Les auteurs déclarent n’avoir aucun lien d’intérêt concernant les données publiées dans cet article.

 
Footnotes
1 La rétine est organisée en plusieurs couches de cellules. Les plus externes sont les photorécepteurs (cônes et bâtonnets), sensibles à la lumière, localisés contre l’épithélium pigmentaire. L’information nerveuse est ensuite transmise aux cellules bipolaires, formant une 2e couche, et enfin aux cellules ganglionnaires, formant une 3e couche, qui sont les cellules de sortie de la rétine (leurs axones forment le nerf optique). Au niveau de la couche des neurones bipolaires, on trouve également des cellules amacrines (interneurones) et des cellules horizontales (interneurones impliqués dans l’inhibition latérale des photorécepteurs).
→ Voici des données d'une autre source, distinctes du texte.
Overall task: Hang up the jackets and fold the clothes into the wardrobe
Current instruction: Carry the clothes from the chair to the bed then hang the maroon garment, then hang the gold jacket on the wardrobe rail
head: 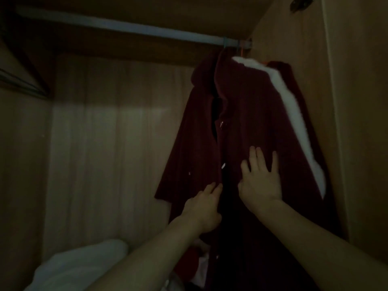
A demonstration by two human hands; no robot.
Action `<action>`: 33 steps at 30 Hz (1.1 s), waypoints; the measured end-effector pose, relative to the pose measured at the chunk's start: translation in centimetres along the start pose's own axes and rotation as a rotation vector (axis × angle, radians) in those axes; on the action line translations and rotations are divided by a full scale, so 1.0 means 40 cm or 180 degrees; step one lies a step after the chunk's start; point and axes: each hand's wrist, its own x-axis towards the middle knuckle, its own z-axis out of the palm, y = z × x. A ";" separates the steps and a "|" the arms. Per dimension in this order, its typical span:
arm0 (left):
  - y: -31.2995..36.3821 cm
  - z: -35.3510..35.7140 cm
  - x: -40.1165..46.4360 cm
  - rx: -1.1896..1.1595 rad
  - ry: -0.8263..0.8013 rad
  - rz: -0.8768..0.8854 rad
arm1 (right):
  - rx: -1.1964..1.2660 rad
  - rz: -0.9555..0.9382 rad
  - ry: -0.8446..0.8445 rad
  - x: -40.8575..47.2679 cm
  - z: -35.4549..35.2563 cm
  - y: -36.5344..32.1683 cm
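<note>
A dark red buttoned jacket (241, 114) hangs from the wardrobe rail (126, 28) at the right end, close to the side wall. Behind it hangs a red garment with a white fluffy trim (294, 114). My right hand (260, 181) lies flat with spread fingers on the jacket's right front panel. My left hand (204, 206) reaches the left front edge below the second button; its fingertips touch the cloth, and whether they pinch it is hidden in the dim light.
The wardrobe's back wall (117, 143) is pale wood. White bundled cloth (79, 267) lies at the bottom left, and red and white clothes (199, 267) lie under the jacket. Dark hangers (23, 80) hang at the far left. The right side wall (357, 122) is close.
</note>
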 end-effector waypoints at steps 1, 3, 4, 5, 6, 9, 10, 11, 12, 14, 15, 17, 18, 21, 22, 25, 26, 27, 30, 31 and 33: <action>0.003 0.007 -0.034 0.0019 -0.0092 0.0101 | 0.0067 0.0047 -0.0084 -0.039 -0.001 -0.010; 0.001 0.025 -0.104 0.0152 -0.0151 0.0349 | 0.0081 0.0076 -0.0307 -0.121 -0.001 -0.035; -0.002 0.034 -0.138 0.0185 -0.0147 0.0453 | 0.0056 0.0076 -0.0429 -0.161 -0.003 -0.048; -0.003 0.044 -0.172 0.0193 -0.0142 0.0547 | 0.0034 0.0067 -0.0564 -0.203 -0.006 -0.059; -0.003 0.053 -0.207 0.0188 -0.0151 0.0631 | 0.0030 0.0059 -0.0709 -0.243 -0.013 -0.068; 0.007 0.073 -0.303 0.0094 -0.0223 0.0775 | 0.0119 0.0034 -0.1117 -0.361 -0.044 -0.082; 0.014 0.079 -0.332 0.0050 -0.0266 0.0801 | 0.0121 0.0005 -0.1178 -0.400 -0.058 -0.081; 0.024 0.083 -0.359 0.0010 -0.0302 0.0823 | 0.0126 -0.0027 -0.1190 -0.438 -0.076 -0.076; 0.035 0.087 -0.386 -0.0026 -0.0323 0.0842 | 0.0191 -0.0042 -0.1193 -0.475 -0.093 -0.068; 0.061 0.094 -0.434 -0.0127 -0.0338 0.0895 | 0.0486 0.0021 -0.1271 -0.543 -0.137 -0.042; 0.076 0.095 -0.458 -0.0187 -0.0344 0.0922 | 0.0596 0.0063 -0.1331 -0.575 -0.163 -0.025; 0.105 0.097 -0.499 -0.0293 -0.0318 0.0971 | 0.0663 0.0239 -0.1491 -0.640 -0.212 0.014; 0.121 0.096 -0.516 -0.0338 -0.0289 0.0996 | 0.0689 0.0360 -0.1587 -0.674 -0.235 0.037; 0.181 0.087 -0.557 -0.0449 -0.0224 0.1071 | 0.0708 0.0494 -0.1682 -0.787 -0.295 0.106; 0.205 0.083 -0.572 -0.0495 -0.0214 0.1104 | 0.0705 0.0479 -0.1682 -0.827 -0.313 0.129; 0.294 0.070 -0.619 -0.0596 -0.0205 0.1265 | 0.0553 0.0421 -0.1690 -0.941 -0.360 0.194; 0.328 0.064 -0.635 -0.0605 -0.0206 0.1345 | 0.0510 0.0450 -0.1701 -0.975 -0.376 0.215; 0.364 0.057 -0.651 -0.0622 -0.0197 0.1423 | 0.0478 0.0495 -0.1711 -1.006 -0.392 0.235; 0.480 0.034 -0.705 -0.0749 -0.0153 0.1626 | 0.0370 0.0696 -0.1672 -1.090 -0.456 0.309; 0.521 0.026 -0.728 -0.0795 -0.0134 0.1700 | 0.0354 0.0774 -0.1675 -1.118 -0.481 0.336; 0.607 0.014 -0.781 -0.0902 -0.0002 0.1842 | 0.0321 0.0935 -0.1691 -1.178 -0.536 0.392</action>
2 Sensation de lumière, de flash ou de points lumineux évoquée par une stimulation de la rétine ou du cortex visuel.
3 Les implants utilisés sont des matrices d’électrodes planaires de 1 mm de diamètre, spécialement conçues pour l’étude par le CEA-LETI (Commissariat à l’énergie atomique et aux énergies alternatives - laboratoire d’électronique et de technologie de l’information ; Grenoble, France) et supportant 9 ou 17 électrodes entourées d’une référence annulaire. Ils sont constitués de 3 couches : une couche de parylène (polymère biocompatible), un circuit en titane et un polymère additionnel. Les implants ont été placés en position sous-rétinienne, sous anesthésie générale, chez des rats Brown Norway. Pour plus de détails, voir [9].
4 Aussi appelée point aveugle, la tache aveugle correspond à la partie de la rétine, sans photorécepteurs, où sort le nerf optique.